Input data below:
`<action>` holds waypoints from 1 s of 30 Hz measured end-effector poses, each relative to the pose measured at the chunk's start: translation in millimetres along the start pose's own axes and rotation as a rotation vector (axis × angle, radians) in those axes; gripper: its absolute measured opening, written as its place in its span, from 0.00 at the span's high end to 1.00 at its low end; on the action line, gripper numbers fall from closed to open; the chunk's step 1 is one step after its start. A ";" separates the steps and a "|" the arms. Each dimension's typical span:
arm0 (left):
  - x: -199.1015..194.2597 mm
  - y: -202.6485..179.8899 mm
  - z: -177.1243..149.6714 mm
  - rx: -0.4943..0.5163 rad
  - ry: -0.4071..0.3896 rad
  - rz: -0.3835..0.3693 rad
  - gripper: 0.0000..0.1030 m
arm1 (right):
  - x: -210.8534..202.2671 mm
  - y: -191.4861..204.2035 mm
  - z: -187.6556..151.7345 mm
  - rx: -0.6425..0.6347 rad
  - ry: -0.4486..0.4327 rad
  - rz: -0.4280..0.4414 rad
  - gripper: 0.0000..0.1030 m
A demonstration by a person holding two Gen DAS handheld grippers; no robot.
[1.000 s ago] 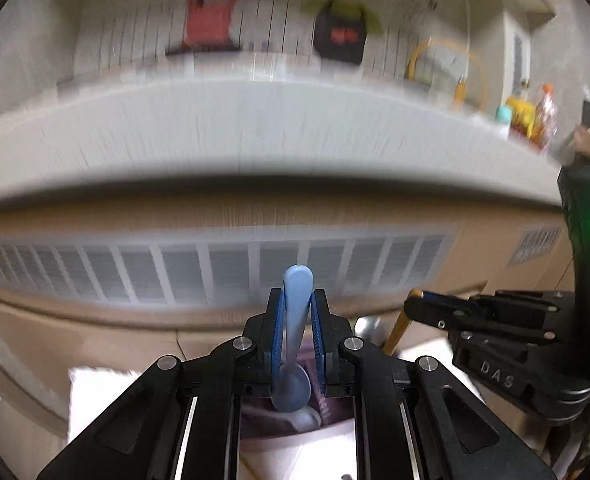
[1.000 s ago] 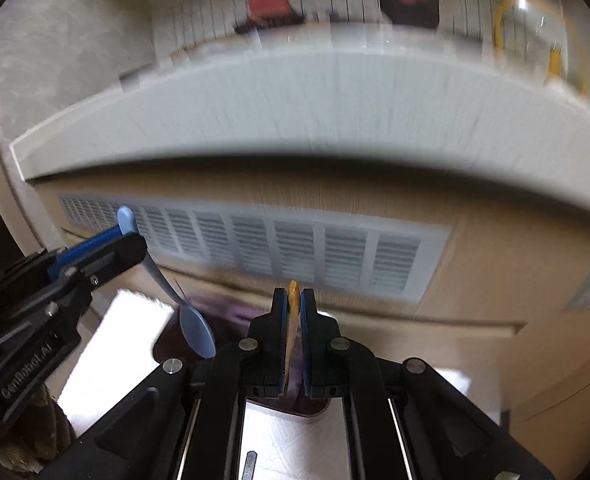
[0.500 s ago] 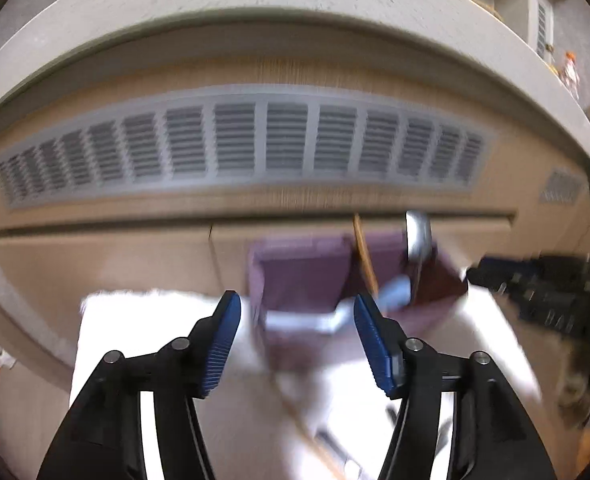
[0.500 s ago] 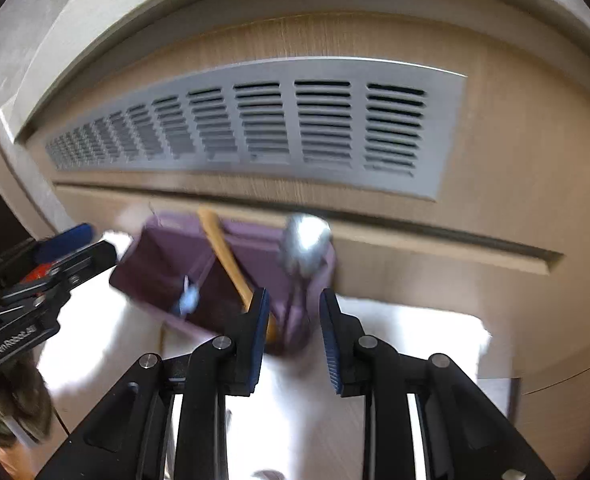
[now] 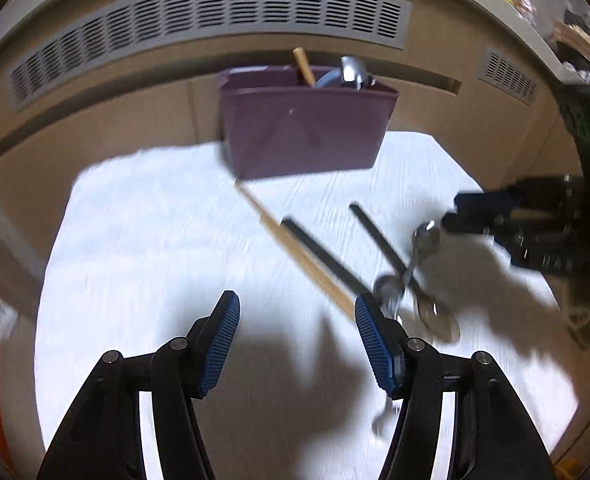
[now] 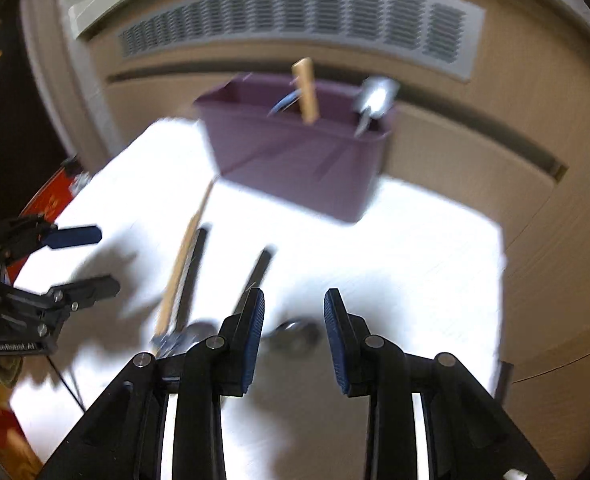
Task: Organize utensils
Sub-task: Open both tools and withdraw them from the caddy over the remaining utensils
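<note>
Tools first: the left tool (image 5: 297,338) and the right tool (image 6: 293,330) both hang empty over the white bench (image 5: 155,240), jaws opening with nothing between the blue pads. A second ago each was clamped on a utensil, the left on a pale blue plastic spoon, the right on a wooden stick. Those two pieces now stand in the purple caddy (image 5: 303,132), which sits ahead of both tools at the bench's far edge against the wooden panel. So one delivery is done, and both tools have dropped low toward the pile for what looks like the next pick.

Counting outward from the tools: just ahead of the right tool's jaws lies a metal spoon bowl (image 6: 295,336). In the left view, beside that tool's right finger, I make out about three metal spoons (image 5: 419,280) crossing one another, though blur makes the number uncertain. Further out lie two black handled pieces (image 5: 323,256), roughly parallel, and one wooden chopstick (image 5: 295,252) running toward the caddy's foot.

In the caddy itself: one wooden stick (image 6: 306,92), one blue spoon handle (image 6: 283,104), and one metal utensil (image 6: 375,98). Roughly six pieces appear left on the bench.
</note>
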State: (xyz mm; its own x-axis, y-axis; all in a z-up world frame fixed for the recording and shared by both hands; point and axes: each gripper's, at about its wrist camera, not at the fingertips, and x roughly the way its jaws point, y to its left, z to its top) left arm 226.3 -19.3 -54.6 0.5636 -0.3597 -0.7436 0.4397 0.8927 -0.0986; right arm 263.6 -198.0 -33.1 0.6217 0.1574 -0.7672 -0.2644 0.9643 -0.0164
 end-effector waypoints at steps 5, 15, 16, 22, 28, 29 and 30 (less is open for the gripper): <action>-22.5 12.4 -21.7 -0.056 -0.021 0.039 0.30 | 14.1 44.5 -19.3 -0.088 0.061 0.057 0.72; -48.9 70.6 -51.4 -0.257 -0.090 0.085 0.20 | 30.3 75.0 -18.0 -0.092 0.129 0.091 0.65; -44.6 71.7 -52.6 -0.261 -0.082 0.087 0.20 | 31.3 75.1 -20.9 -0.071 0.134 0.089 0.63; -32.7 57.7 -56.1 -0.203 -0.072 0.016 0.20 | 38.3 70.9 -18.3 0.005 0.134 0.029 0.59; -19.7 -2.4 -26.5 0.061 -0.073 -0.231 0.41 | 1.6 24.6 -35.0 0.080 0.067 -0.102 0.56; -13.2 -14.1 -20.2 0.112 -0.054 -0.257 0.48 | -2.6 15.9 -40.1 0.093 0.058 -0.140 0.55; -7.9 -22.5 -15.6 0.145 -0.042 -0.257 0.61 | -4.5 11.2 -43.0 0.104 0.053 -0.152 0.54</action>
State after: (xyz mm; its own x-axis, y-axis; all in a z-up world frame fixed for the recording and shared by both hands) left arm 201.1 -32.3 -56.8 0.4478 -0.5827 -0.6781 0.6657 0.7236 -0.1822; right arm 226.1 -197.1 -57.4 0.6080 -0.0008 -0.7939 -0.0907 0.9934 -0.0705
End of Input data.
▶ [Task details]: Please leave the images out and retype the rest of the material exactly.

▶ [Problem solution]:
`<action>` holds waypoints from 1 s of 30 Hz measured end-effector poses, each relative to the pose measured at the chunk's start: translation in millimetres along the start pose's own axes and rotation as a rotation vector (axis × angle, radians) in those axes; gripper: its absolute measured opening, written as its place in its span, from 0.00 at the span's high end to 1.00 at its low end; on the action line, gripper numbers fall from closed to open; the chunk's step 1 is one step after its start. A ";" separates the steps and a "|" the arms. Each dimension's typical span:
arm0 (left):
  - x: -199.1015..194.2597 mm
  - y: -202.6485..179.8899 mm
  - z: -177.1243..149.6714 mm
  - rx: -0.4943..0.5163 rad
  - ry: -0.4071..0.3896 rad
  - rz: -0.3835..0.3693 rad
  - gripper: 0.0000..0.1030 m
arm1 (right):
  - x: -210.8534..202.2671 mm
  - y: -191.4861..204.2035 mm
  - z: -187.6556..151.7345 mm
  - rx: -0.6425..0.6347 rad
  - ry: -0.4486..0.4327 rad
  - rz: -0.4280..0.4414 rad
  - gripper: 0.0000..0.1030 m
A demonstration by a person holding two Gen DAS handheld grippers; no robot.
[1.000 s ago] 
[1.000 s ago] 
[0.500 s ago] 
[0.500 s ago] 
[now] 
[now] 
Task: Organize utensils
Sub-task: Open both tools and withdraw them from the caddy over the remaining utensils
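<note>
Tools first: the left tool (image 5: 297,338) and the right tool (image 6: 293,330) both hang empty over the white bench (image 5: 155,240), jaws opening with nothing between the blue pads. A second ago each was clamped on a utensil, the left on a pale blue plastic spoon, the right on a wooden stick. Those two pieces now stand in the purple caddy (image 5: 303,132), which sits ahead of both tools at the bench's far edge against the wooden panel. So one delivery is done, and both tools have dropped low toward the pile for what looks like the next pick.

Counting outward from the tools: just ahead of the right tool's jaws lies a metal spoon bowl (image 6: 295,336). In the left view, beside that tool's right finger, I make out about three metal spoons (image 5: 419,280) crossing one another, though blur makes the number uncertain. Further out lie two black handled pieces (image 5: 323,256), roughly parallel, and one wooden chopstick (image 5: 295,252) running toward the caddy's foot.

In the caddy itself: one wooden stick (image 6: 306,92), one blue spoon handle (image 6: 283,104), and one metal utensil (image 6: 375,98). Roughly six pieces appear left on the bench.
</note>
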State: (xyz mm; its own x-axis, y-axis; all in a z-up world frame fixed for the recording and shared by both hands; point and axes: each gripper's, at about its wrist camera, not at the fingertips, and x roughly the way its jaws point, y to its left, z to its top) left arm 226.3 -19.3 -54.6 0.5636 -0.3597 -0.7436 0.4397 0.8927 -0.0986; right arm 263.6 -198.0 -33.1 0.6217 0.1574 -0.7672 -0.2644 0.9643 -0.0164
 end-effector waypoints at steps 5, 15, 16, 22, 28, 29 and 30 (less is open for the gripper): <action>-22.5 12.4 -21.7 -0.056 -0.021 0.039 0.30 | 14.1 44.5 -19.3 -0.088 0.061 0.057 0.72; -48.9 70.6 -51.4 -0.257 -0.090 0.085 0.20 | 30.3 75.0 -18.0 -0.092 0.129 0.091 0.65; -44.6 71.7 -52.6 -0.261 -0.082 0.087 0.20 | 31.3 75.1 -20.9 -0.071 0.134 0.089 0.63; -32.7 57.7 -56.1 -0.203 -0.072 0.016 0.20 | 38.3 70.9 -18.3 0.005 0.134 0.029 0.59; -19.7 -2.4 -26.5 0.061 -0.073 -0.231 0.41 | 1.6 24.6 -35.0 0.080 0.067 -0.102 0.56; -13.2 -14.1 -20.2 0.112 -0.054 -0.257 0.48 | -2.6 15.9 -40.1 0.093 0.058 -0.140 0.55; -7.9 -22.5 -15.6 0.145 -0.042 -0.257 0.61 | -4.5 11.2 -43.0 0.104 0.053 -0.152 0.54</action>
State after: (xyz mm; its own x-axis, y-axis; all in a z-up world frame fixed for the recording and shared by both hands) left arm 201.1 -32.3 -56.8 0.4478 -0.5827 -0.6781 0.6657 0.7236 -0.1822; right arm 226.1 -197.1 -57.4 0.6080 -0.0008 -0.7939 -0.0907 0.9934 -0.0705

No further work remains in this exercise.